Gone is the flash car, the stunning house, the spontaneous city breaks and the fine restaurant meals. Instead of eating out he has learned to cook, and his war stories about his previously charmed career have been replaced with tales of the characters he meets in the queue at the social welfare office.
When he finally reaches the top of the queue, the civil servant tells my friend that he shouldn’t feel ashamed because he’s just one more face in a growing queue of middle-aged people signing on for the first time. My friend has realised that those claiming social-welfare benefit are no longer “people like them”. They are now “people like us”. People who once had time only to glance at the paper when it was delivered to the office now buy it out of their dwindling budgets because there’s a lot of reading in it and they now have time to engage with it. The newspaper gives them a connection to the world of the sort of people they used to be. Opinion formers. Trend setters. Captains of industry.
And yet that isn’t enough to keep a healthy self-image. So when you’re no longer drawing a salary and can’t afford to live the high life that defined you, who are you exactly? My friend is discovering more about who he is. He’s planning to start a business, if he can, and hasn’t lost his ambition. He has more time – a lot more time – to spend with his children and his wife, and they’re thinking that with both of them at home they might have more children.

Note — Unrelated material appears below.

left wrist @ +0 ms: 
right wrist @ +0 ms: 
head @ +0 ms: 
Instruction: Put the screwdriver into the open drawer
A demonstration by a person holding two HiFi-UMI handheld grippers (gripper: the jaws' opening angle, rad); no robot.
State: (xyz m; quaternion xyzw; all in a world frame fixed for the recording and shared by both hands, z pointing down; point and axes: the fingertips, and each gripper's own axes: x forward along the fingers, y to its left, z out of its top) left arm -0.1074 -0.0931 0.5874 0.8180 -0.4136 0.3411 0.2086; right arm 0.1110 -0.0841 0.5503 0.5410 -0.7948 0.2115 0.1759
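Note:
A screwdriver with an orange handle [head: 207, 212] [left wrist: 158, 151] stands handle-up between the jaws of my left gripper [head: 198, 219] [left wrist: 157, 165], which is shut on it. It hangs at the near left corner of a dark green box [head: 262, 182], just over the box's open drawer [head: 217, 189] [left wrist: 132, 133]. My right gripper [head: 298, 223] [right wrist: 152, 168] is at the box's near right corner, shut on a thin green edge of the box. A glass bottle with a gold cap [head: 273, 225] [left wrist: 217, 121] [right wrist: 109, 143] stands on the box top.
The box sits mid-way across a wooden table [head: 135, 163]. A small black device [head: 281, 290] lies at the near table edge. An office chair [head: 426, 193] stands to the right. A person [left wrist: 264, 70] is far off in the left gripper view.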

Being on the dole is humiliating for him, and yet there’s an unexpected glimmer inside the crisis that has clouded his life. For the first time ever, he has time to think. Time is cheap now, compared to his past life when minutes were measured in euro. Yet his time is more valuable now, ironically. He has time to bring his children to hockey and rugby and soccer matches. He enjoys the conversations with other parents at the side of the pitch when he lets his guard down. He realises he’s not alone, and has a sense that this financial suffering shall pass and that, as long as he hangs in there, he will be able to fashion a new life.
He’s putting a brave face on a very bad situation, yet there’s a good chance that this experience will be the making of him. He’s young enough to start over, as long as he can keep his self-belief.

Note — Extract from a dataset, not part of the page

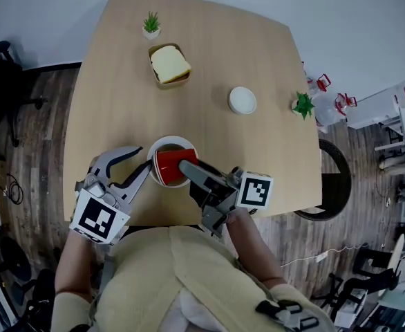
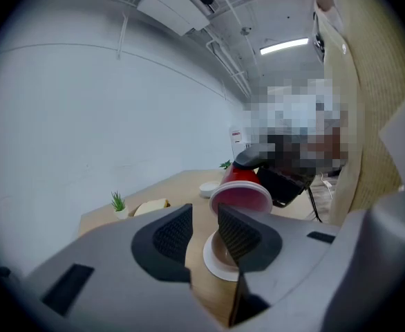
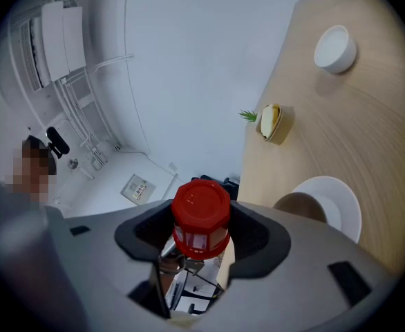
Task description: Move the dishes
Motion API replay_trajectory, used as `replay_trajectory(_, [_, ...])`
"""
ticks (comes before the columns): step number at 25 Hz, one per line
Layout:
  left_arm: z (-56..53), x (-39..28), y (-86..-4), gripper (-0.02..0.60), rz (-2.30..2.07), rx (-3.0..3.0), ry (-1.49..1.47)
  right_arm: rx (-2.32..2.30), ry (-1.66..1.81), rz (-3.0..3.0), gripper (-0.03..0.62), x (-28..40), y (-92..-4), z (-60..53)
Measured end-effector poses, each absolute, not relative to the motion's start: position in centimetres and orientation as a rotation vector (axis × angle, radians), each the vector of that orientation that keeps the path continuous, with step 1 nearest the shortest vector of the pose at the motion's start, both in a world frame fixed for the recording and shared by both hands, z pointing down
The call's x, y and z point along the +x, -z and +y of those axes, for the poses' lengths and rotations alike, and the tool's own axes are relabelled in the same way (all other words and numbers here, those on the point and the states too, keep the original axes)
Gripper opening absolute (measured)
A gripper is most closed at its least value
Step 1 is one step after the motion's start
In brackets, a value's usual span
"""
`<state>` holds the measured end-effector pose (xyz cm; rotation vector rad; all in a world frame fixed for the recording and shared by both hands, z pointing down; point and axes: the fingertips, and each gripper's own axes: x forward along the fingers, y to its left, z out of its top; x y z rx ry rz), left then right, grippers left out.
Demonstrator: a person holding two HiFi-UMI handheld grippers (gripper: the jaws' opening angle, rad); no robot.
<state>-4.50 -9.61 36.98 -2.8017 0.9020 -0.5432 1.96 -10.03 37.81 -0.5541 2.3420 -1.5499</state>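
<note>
Pale wooden table [image 1: 119,81] fills the head view: at its near edge, the right gripper [image 1: 183,166] holds a red plastic cup [image 1: 166,166] tipped on its side over a white round bowl with a brown inside [image 1: 169,141], and the left gripper [image 1: 144,158] sits just beside the bowl's left rim. Left gripper view: jaws narrowly apart, nothing between them, bowl just beyond. Right gripper view: jaws clamped on the cup's sides, base toward the camera.

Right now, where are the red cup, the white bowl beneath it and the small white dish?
red cup [image 1: 166,167]: head view, on its side wall.
white bowl [image 1: 168,140]: head view, on its far rim.
small white dish [image 1: 242,100]: head view, on its centre.
</note>
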Motion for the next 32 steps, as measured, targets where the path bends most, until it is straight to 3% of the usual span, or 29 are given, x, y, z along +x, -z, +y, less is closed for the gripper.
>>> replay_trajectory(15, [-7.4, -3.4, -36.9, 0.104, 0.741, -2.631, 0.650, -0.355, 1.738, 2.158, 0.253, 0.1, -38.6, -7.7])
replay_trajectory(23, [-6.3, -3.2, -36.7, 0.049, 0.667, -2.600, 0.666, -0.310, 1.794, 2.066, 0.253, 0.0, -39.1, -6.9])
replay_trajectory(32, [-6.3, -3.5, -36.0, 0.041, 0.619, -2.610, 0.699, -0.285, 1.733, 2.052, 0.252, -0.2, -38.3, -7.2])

That’s the difference he sees between himself and some of the other characters in the dole queue. He has realised there are many people who never had a chance for the gold ring and never will.

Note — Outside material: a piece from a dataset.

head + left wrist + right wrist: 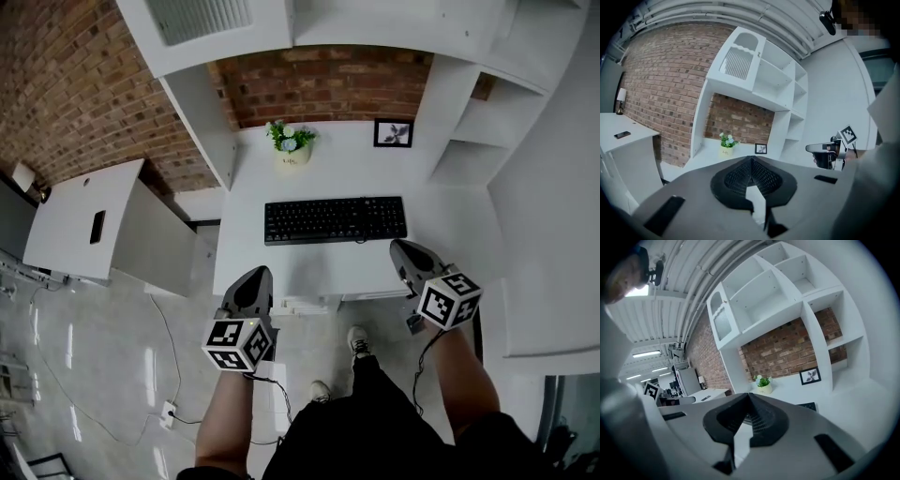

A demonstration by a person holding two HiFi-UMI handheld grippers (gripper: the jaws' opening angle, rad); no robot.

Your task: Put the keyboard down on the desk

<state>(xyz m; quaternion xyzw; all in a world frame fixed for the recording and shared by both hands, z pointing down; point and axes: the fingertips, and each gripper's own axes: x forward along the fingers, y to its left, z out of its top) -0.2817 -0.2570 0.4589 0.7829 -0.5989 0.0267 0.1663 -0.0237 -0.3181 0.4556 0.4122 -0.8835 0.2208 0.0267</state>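
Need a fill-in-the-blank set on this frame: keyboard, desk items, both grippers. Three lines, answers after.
1. The black keyboard lies flat on the white ____.
2. In the head view, the potted plant stands to the ____ of the picture frame.
3. The jaws of the left gripper and the right gripper are both ____, holding nothing.
Missing words: desk; left; shut.

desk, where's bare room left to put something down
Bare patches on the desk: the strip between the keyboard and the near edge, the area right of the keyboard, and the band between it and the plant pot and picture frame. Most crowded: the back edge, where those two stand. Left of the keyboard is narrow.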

On the carousel of life, my friend grasped victory for a few moments, just long enough to know that he is one of life’s winners. He will not allow himself to feel like a loser. Somehow, he will get himself out of this mess.
I suppose you could say that he has learned the meaning of gratitude. He is grateful for his education, for his contacts, for his beautiful wife and his beautiful rented house and his beautiful children – and even a chat on the phone.
And while it would be wrong to say he hasn’t suffered, he’s the last person in the world who would admit to it. He has it in perspective because his experience in the dole queue has made him appreciate just how lucky he is.